(DATA begins)

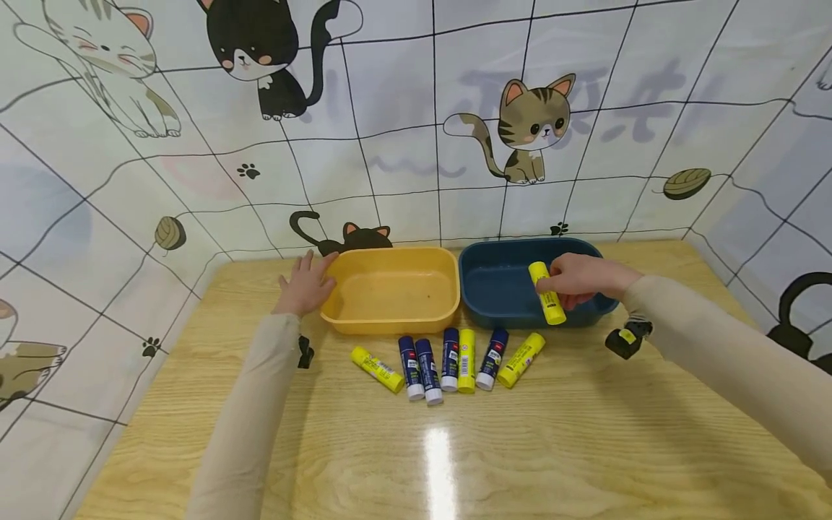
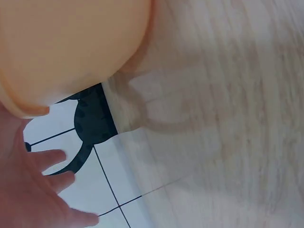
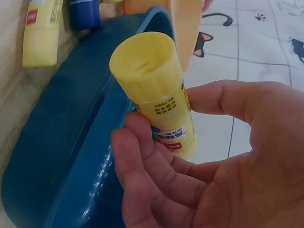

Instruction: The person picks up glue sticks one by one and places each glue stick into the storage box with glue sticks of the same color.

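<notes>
Over the dark blue bin (image 1: pixel 500 318), my right hand (image 1: pixel 585 278) pinches a yellow glue stick (image 1: pixel 547 292) between thumb and fingers. The right wrist view shows this glue stick (image 3: pixel 156 95) tilted, with one round end toward the camera. My left hand (image 1: pixel 307 285) rests at the left rim of the yellow-orange bin (image 1: pixel 390 326), its fingers spread. In the left wrist view the fingers of the left hand (image 2: pixel 28 175) are straight beside the bin's wall (image 2: pixel 76 42). No items show inside the yellow-orange bin.
In front of the bins lie several glue sticks: yellow ones, such as the left one (image 1: pixel 377 370) and the right one (image 1: pixel 522 360), and dark blue ones with white ends (image 1: pixel 429 372). A cat-patterned sheet (image 1: pixel 403 166) stands behind the wooden table (image 1: pixel 364 462).
</notes>
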Action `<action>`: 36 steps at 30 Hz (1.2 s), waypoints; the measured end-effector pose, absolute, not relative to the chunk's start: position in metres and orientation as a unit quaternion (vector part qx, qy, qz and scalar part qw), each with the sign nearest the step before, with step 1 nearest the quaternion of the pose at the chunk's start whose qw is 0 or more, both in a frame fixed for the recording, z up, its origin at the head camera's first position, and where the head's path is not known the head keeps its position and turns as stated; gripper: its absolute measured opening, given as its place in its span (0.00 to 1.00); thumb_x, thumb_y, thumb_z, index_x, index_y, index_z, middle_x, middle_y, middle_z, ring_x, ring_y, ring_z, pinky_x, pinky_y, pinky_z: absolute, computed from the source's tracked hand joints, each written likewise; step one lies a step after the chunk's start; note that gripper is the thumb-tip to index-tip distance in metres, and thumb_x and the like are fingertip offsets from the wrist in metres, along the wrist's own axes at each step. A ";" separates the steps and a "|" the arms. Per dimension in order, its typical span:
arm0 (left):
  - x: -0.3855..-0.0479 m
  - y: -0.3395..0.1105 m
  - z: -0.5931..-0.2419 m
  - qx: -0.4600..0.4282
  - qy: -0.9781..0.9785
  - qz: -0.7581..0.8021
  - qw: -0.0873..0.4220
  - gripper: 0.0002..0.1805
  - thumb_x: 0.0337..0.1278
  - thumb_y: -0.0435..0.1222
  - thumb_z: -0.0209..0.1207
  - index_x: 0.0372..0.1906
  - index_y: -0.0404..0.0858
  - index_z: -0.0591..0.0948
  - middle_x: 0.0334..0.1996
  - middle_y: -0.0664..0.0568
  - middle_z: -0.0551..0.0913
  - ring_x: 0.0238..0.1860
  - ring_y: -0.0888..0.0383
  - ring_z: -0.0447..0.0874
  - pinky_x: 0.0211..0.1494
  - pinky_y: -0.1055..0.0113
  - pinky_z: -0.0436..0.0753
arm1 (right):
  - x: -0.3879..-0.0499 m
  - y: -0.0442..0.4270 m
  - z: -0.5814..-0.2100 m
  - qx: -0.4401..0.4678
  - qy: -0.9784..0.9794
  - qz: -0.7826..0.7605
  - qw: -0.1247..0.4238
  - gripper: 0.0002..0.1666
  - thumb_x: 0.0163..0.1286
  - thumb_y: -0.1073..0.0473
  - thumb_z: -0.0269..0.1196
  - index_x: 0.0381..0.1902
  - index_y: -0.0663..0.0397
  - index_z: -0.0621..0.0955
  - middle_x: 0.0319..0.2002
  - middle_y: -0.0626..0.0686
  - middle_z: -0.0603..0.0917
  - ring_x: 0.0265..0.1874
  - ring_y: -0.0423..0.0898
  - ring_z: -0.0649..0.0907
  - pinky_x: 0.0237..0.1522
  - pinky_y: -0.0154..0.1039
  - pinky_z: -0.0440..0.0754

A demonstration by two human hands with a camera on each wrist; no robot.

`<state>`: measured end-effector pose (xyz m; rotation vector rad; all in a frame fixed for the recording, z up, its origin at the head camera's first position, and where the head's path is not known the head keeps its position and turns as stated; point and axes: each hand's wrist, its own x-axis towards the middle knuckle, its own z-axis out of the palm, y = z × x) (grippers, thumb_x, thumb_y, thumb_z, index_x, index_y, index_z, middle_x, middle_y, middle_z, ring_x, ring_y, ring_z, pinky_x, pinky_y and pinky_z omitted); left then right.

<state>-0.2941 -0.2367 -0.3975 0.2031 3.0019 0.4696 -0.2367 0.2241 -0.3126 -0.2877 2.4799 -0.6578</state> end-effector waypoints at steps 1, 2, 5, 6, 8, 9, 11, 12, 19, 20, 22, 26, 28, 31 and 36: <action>-0.293 -0.237 -0.398 0.065 0.985 0.152 0.043 0.31 0.70 0.42 0.41 0.76 0.49 0.55 0.74 0.33 0.42 0.72 0.31 0.35 0.59 0.24 0.37 | -0.238 0.224 -0.314 -0.106 0.923 -0.245 0.276 0.24 0.70 0.51 0.55 0.43 0.73 0.74 0.25 0.54 0.80 0.23 0.48 0.80 0.28 0.39 0.76; -0.293 -0.237 -0.399 0.062 0.986 0.153 0.036 0.30 0.71 0.42 0.41 0.76 0.49 0.55 0.75 0.34 0.41 0.72 0.31 0.34 0.59 0.23 0.36 | -0.240 0.225 -0.315 -0.106 0.924 -0.244 0.274 0.24 0.71 0.51 0.55 0.43 0.73 0.74 0.25 0.54 0.80 0.23 0.48 0.80 0.28 0.39 0.76; -0.292 -0.238 -0.402 0.055 0.987 0.147 0.022 0.30 0.71 0.42 0.39 0.76 0.50 0.56 0.75 0.36 0.40 0.73 0.32 0.34 0.58 0.23 0.35 | -0.244 0.227 -0.317 -0.103 0.927 -0.241 0.269 0.24 0.71 0.51 0.54 0.41 0.73 0.75 0.25 0.55 0.80 0.24 0.48 0.80 0.28 0.39 0.77; -0.291 -0.238 -0.403 0.053 0.988 0.146 0.021 0.29 0.72 0.43 0.38 0.76 0.50 0.56 0.75 0.36 0.41 0.73 0.33 0.33 0.58 0.23 0.35 | -0.245 0.227 -0.318 -0.101 0.928 -0.240 0.268 0.24 0.71 0.51 0.54 0.41 0.73 0.75 0.25 0.55 0.80 0.24 0.48 0.80 0.29 0.40 0.77; -0.291 -0.238 -0.405 0.048 0.988 0.145 0.022 0.29 0.72 0.43 0.37 0.76 0.51 0.55 0.75 0.37 0.41 0.73 0.33 0.33 0.59 0.24 0.36 | -0.248 0.228 -0.319 -0.096 0.929 -0.238 0.266 0.23 0.71 0.51 0.54 0.40 0.72 0.75 0.25 0.55 0.80 0.24 0.48 0.80 0.29 0.40 0.78; -0.291 -0.238 -0.407 0.046 0.988 0.145 0.023 0.29 0.73 0.43 0.37 0.76 0.51 0.55 0.75 0.37 0.41 0.73 0.33 0.33 0.59 0.24 0.36 | -0.250 0.228 -0.320 -0.094 0.930 -0.238 0.266 0.23 0.71 0.51 0.54 0.39 0.72 0.75 0.25 0.55 0.80 0.24 0.48 0.80 0.29 0.40 0.78; -0.290 -0.237 -0.408 0.043 0.988 0.149 0.023 0.29 0.73 0.43 0.36 0.77 0.51 0.55 0.75 0.37 0.42 0.73 0.34 0.33 0.59 0.24 0.35 | -0.254 0.229 -0.321 -0.089 0.930 -0.238 0.264 0.22 0.72 0.51 0.55 0.37 0.71 0.75 0.24 0.55 0.79 0.23 0.47 0.80 0.29 0.39 0.79; -0.290 -0.237 -0.408 0.041 0.987 0.151 0.022 0.29 0.73 0.43 0.36 0.77 0.51 0.54 0.75 0.37 0.42 0.73 0.34 0.33 0.59 0.24 0.35 | -0.257 0.230 -0.322 -0.087 0.932 -0.235 0.262 0.22 0.71 0.51 0.54 0.36 0.71 0.75 0.24 0.55 0.79 0.22 0.46 0.80 0.29 0.39 0.80; -0.291 -0.236 -0.411 0.029 0.986 0.162 0.018 0.29 0.72 0.43 0.34 0.76 0.52 0.55 0.75 0.37 0.46 0.73 0.35 0.35 0.59 0.24 0.35 | -0.280 0.229 -0.326 -0.083 0.938 -0.183 0.282 0.23 0.71 0.49 0.53 0.31 0.67 0.77 0.21 0.54 0.80 0.20 0.45 0.81 0.26 0.37 0.77; -0.291 -0.236 -0.411 0.027 0.986 0.162 0.020 0.29 0.72 0.44 0.34 0.76 0.52 0.54 0.75 0.37 0.46 0.73 0.34 0.35 0.59 0.24 0.35 | -0.282 0.228 -0.326 -0.083 0.939 -0.171 0.287 0.23 0.71 0.49 0.53 0.30 0.66 0.78 0.21 0.54 0.80 0.20 0.46 0.81 0.25 0.36 0.76; -0.291 -0.236 -0.412 0.025 0.986 0.163 0.023 0.29 0.72 0.44 0.33 0.76 0.53 0.54 0.75 0.37 0.47 0.73 0.34 0.35 0.59 0.24 0.34 | -0.286 0.226 -0.329 -0.079 0.940 -0.153 0.295 0.23 0.70 0.49 0.54 0.30 0.65 0.78 0.21 0.54 0.81 0.21 0.47 0.82 0.24 0.35 0.75; -0.289 -0.235 -0.413 0.020 0.986 0.165 0.026 0.29 0.73 0.45 0.30 0.76 0.55 0.53 0.74 0.36 0.48 0.73 0.34 0.35 0.59 0.24 0.33 | -0.291 0.219 -0.333 -0.063 0.937 -0.131 0.317 0.21 0.68 0.50 0.55 0.33 0.66 0.78 0.23 0.55 0.82 0.22 0.47 0.82 0.23 0.33 0.74; -0.288 -0.234 -0.413 0.019 0.985 0.170 0.025 0.29 0.73 0.45 0.30 0.76 0.55 0.54 0.74 0.35 0.49 0.73 0.33 0.35 0.58 0.24 0.33 | -0.294 0.215 -0.336 -0.062 0.937 -0.121 0.321 0.19 0.67 0.52 0.56 0.33 0.67 0.78 0.23 0.56 0.83 0.21 0.47 0.83 0.24 0.32 0.76; -0.287 -0.234 -0.413 0.014 0.984 0.176 0.020 0.28 0.73 0.46 0.30 0.76 0.55 0.55 0.73 0.34 0.51 0.73 0.33 0.36 0.58 0.23 0.34 | -0.296 0.210 -0.338 -0.063 0.938 -0.102 0.326 0.18 0.65 0.54 0.57 0.32 0.68 0.79 0.23 0.57 0.83 0.20 0.47 0.84 0.24 0.32 0.79; -0.287 -0.234 -0.415 0.008 0.982 0.187 0.018 0.28 0.74 0.48 0.31 0.76 0.56 0.55 0.73 0.34 0.53 0.73 0.33 0.36 0.59 0.24 0.34 | -0.299 0.202 -0.344 -0.064 0.937 -0.079 0.334 0.17 0.63 0.56 0.57 0.30 0.69 0.81 0.24 0.59 0.85 0.21 0.46 0.85 0.25 0.33 0.80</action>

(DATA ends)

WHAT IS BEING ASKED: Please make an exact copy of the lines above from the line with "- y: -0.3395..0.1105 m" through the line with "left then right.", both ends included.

EXERCISE ANSWER:
  - y: -0.3395..0.1105 m
  - z: -0.5931..-0.2419 m
  - qx: -0.4600..0.4282
  - qy: -0.9781..0.9785
  - qz: -0.7581..0.8021
  - qw: -0.0873..0.4220
  - gripper: 0.0002..0.1805
  - thumb_x: 0.0337..0.1278
  - thumb_y: -0.0435..0.1222
  - thumb_z: -0.0209..0.1207
  - index_x: 0.0372..0.1906
  - index_y: -0.0404..0.0858
  - index_z: -0.0591..0.0948
  - middle_x: 0.0334..0.1996
  - middle_y: -0.0664..0.0568
  - middle_z: -0.0551..0.0913
  - ring_x: 0.0238..0.1860
  - ring_y: -0.0888..0.0383
  - ring_z: -0.0447..0.0874
  - pinky_x: 0.0211..0.1494
  - pinky_y: -0.1055..0.0113
  - pinky_z: -0.0436..0.0753
arm1 (right):
  - x: -0.3879..-0.0499 m
  - y: -0.0442..0.4270 m
  - z: -0.5814..-0.2100 m
  - qx: -0.4401..0.4678
  - qy: -0.9784..0.9794
  - qz: -0.7826..0.7605
  - qw: -0.1247..0.4238
  - gripper: 0.0002..0.1666
  - thumb_x: 0.0163..0.1286
  - thumb_y: -0.1073..0.0473
  - thumb_z: -0.0269..0.1196
  - index_x: 0.0381..0.1902
  - index_y: -0.0663..0.0397
  - index_z: -0.0621..0.0955
  - middle_x: 0.0319..0.2002
  - middle_y: -0.0626..0.0686
  - middle_z: -0.0603..0.0917
  - ring_x: 0.0265..0.1874
  - ring_y: -0.0423..0.0898
  - ring_z: -0.0649..0.0907
  - pinky_x: 0.0237..0.1522
  - pinky_y: -0.0154..0.1039
  - pinky_z: -0.0440..0.0754

A demonstration by two human hands with a camera on each wrist; no robot.

`<state>`: measured end-effector pose (xyz m; rotation vector rad; all in a frame fixed for the recording, z up, its origin at the head camera's first position, and where the head's path is not known the head keeps its position and turns as stated; point and axes: each hand's wrist, its own x-axis towards the middle knuckle, its own z-axis out of the palm, y = z × x) (grippers, thumb_x, thumb_y, thumb_z, index_x, index_y, index_z, middle_x, middle_y, middle_z, ring_x, ring_y, ring_z, pinky_x, pinky_y and pinky_z omitted); left then right.

Apart from this answer, nothing more is required.